When government policies are time-inconsistent, this means that it's a scenario in which the government has an incentive to renege on a previously announced policy once others have acted on that announcement. This destroys all credibility in the government-run economy, the state-owned economy. This happens today quite a bit. For example, to encourage investment, it would be announced that no taxes will be collected from capital income. But once factories are built, the government reneges in order to raise more tax revenue for welfare policies or war budgets. Or for example, to reduce inflation, the central bank even might announce that it will tighten monetary policy by reducing the money supply. But if faced with high unemployment, the central bank may be tempted to cut interest rates.

I read of an example a while back in which aid was given to an underdeveloped country that announced a fiscal reform plan. Once the aid was given, the reforms did not occur. Or maybe it was because the reforms did not occur that the aid was still given--because the donor countries didn't want to see the citizens starve.

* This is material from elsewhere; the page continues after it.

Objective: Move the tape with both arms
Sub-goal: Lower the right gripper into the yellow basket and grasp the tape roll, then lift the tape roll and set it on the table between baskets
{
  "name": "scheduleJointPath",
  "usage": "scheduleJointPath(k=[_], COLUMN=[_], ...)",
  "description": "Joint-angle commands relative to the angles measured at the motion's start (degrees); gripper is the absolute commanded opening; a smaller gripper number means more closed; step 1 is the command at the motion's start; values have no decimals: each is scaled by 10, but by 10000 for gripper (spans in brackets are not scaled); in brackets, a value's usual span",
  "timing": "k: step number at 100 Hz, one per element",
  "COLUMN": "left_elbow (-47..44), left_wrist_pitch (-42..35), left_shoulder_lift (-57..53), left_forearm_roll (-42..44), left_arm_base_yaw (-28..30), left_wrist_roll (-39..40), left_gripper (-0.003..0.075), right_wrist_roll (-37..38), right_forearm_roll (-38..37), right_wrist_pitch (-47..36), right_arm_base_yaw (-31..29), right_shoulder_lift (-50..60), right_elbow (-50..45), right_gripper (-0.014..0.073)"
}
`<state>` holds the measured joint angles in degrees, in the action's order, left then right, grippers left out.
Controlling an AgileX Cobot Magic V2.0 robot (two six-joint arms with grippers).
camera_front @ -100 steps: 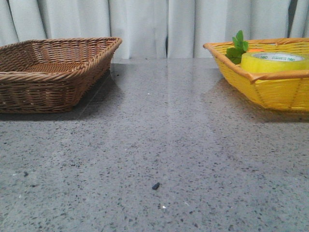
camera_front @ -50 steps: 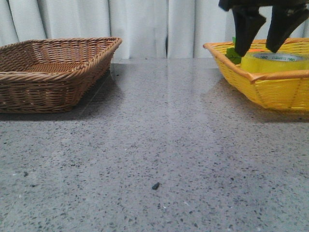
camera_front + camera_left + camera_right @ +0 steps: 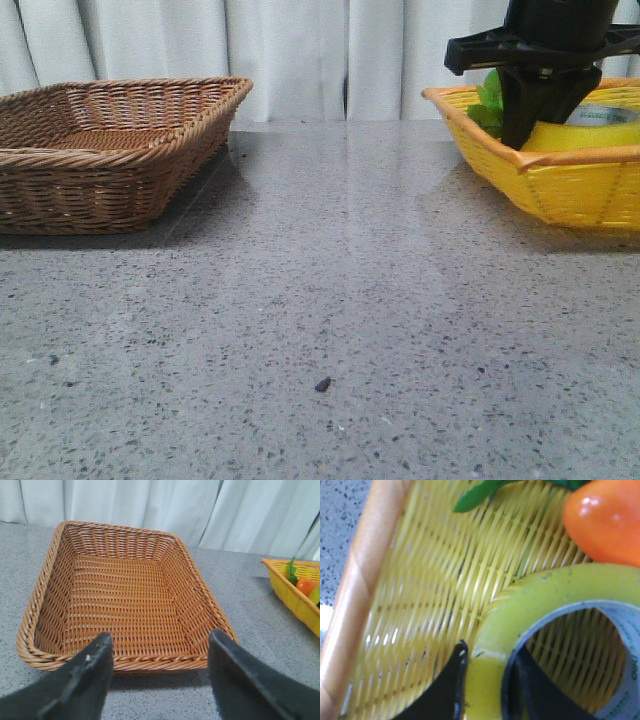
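The yellow tape roll lies flat in the yellow basket at the back right. My right gripper has come down into that basket at the roll's left side. In the right wrist view one black finger is outside the tape and the other inside its white core, so the right gripper is pressed on the roll's wall. My left gripper is open and empty, just in front of the brown wicker basket. It is out of the front view.
The empty brown basket stands at the back left. An orange carrot with green leaves lies in the yellow basket beside the tape. A small dark speck lies on the grey speckled table. White curtains hang behind.
My right gripper came into view from above, open over the tape, then lowered into the yellow basket and closed on the roll's wall. The tape has not moved.
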<state>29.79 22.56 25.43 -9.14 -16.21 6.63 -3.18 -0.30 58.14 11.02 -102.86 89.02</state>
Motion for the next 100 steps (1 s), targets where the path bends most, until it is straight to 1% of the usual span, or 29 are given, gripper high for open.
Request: scheduleJointPath(k=[1, 10, 18, 29, 36, 47, 65, 78, 95, 100], left_elbow=[19, 19, 19, 19, 19, 19, 19, 19, 19, 19], left_wrist_pitch=[-39, -39, -39, -39, -39, -39, -38, -29, -17, -17], left_shoulder_lift=[7, 7, 7, 7, 7, 7, 7, 7, 7, 7], left_forearm_roll=[-2, -2, -2, -2, -2, -2, -2, -2, -2, -2], left_arm_base_yaw=[-4, -4, -4, -4, -4, -4, -4, -4, -4, -4], left_wrist_roll=[-1, -1, -1, -1, -1, -1, -1, -1, -1, -1], left_gripper=[384, 384, 384, 384, 384, 384, 384, 384, 384, 384], right_wrist_roll=[-3, -3, -3, -4, -4, -4, -4, -4, 2, 2], right_forearm_roll=[-10, -10, -10, -10, -2, 23, 35, 35, 34, 34], right_wrist_pitch=[-13, -13, -16, -15, -15, -19, 23, 61, 56, 56], right_arm_base_yaw=[-4, 10, 31, 69, 93, 133, 185, 199, 202, 202], right_shoulder_lift=[53, 82, 104, 109, 105, 88, 6, -60, -99, -99], right_elbow=[43, 92, 158, 247, 282, 290, 290, 290, 290, 290], right_gripper=[-64, -64, -64, -64, -64, -64, -64, -64, -60, -31])
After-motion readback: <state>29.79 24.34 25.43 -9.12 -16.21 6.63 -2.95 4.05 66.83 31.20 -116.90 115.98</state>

One of the first problems that Alexander Hamilton dealt with then he was appointed first U.S. Secretary of the Treasury in 1789 was the time-inconsistencies of the debt plan. When our revolutionary government incurred the debts, it promised to honor them when the war was over. But after the war, many Americans advocated defaulting on the debt because repaying the creditors would require taxation, which is always costly and unpopular.

Hamilton opposed the time-inconsistent policy of repudiating the debt. He knew that the nation would likely need to borrow again sometime in the future. So in his First Report on the Public Credit, presented to Congress in 1790, he wrote

The ready answer to this question is, by good faith; by a punctual performance of contracts. States, like individuals, who observe their engagements are respected and trusted, while the reserve is the fate of those who pursue an opposite conduct.

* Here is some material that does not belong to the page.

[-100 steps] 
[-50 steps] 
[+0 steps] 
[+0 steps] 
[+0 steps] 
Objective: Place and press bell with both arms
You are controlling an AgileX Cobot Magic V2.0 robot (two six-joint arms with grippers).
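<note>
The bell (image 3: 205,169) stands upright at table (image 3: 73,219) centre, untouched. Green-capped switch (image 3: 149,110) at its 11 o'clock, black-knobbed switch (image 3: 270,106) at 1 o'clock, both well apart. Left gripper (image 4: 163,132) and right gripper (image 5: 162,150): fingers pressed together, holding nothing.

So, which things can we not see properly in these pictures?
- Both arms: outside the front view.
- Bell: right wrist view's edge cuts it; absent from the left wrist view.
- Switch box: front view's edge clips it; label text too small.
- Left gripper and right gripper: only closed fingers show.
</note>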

So, honoring the debts, Hamilton opposed time-inconsistent discretionary policies. Today, unlike in Hamilton's time, when Congress debates spending priorities, no one seriously proposes defaulting on the public debt as a way to reduce taxes. In the case of public debt, everyone now agrees--or at least ought to--that the government should be committed to a fixed policy rule. Discretionary policies should not be within the power of policymakers. Actually, they shouldn't have the power to announce policies that would even tempt them to renege later. By this I mean things like involuntary taxation. It's too much of a cookie-jar for the inconsistent policymaker. Taxation should not be within their power, unless, it seems in the case of Hamilton, to repay the public debt. Which, by the way, we still owe.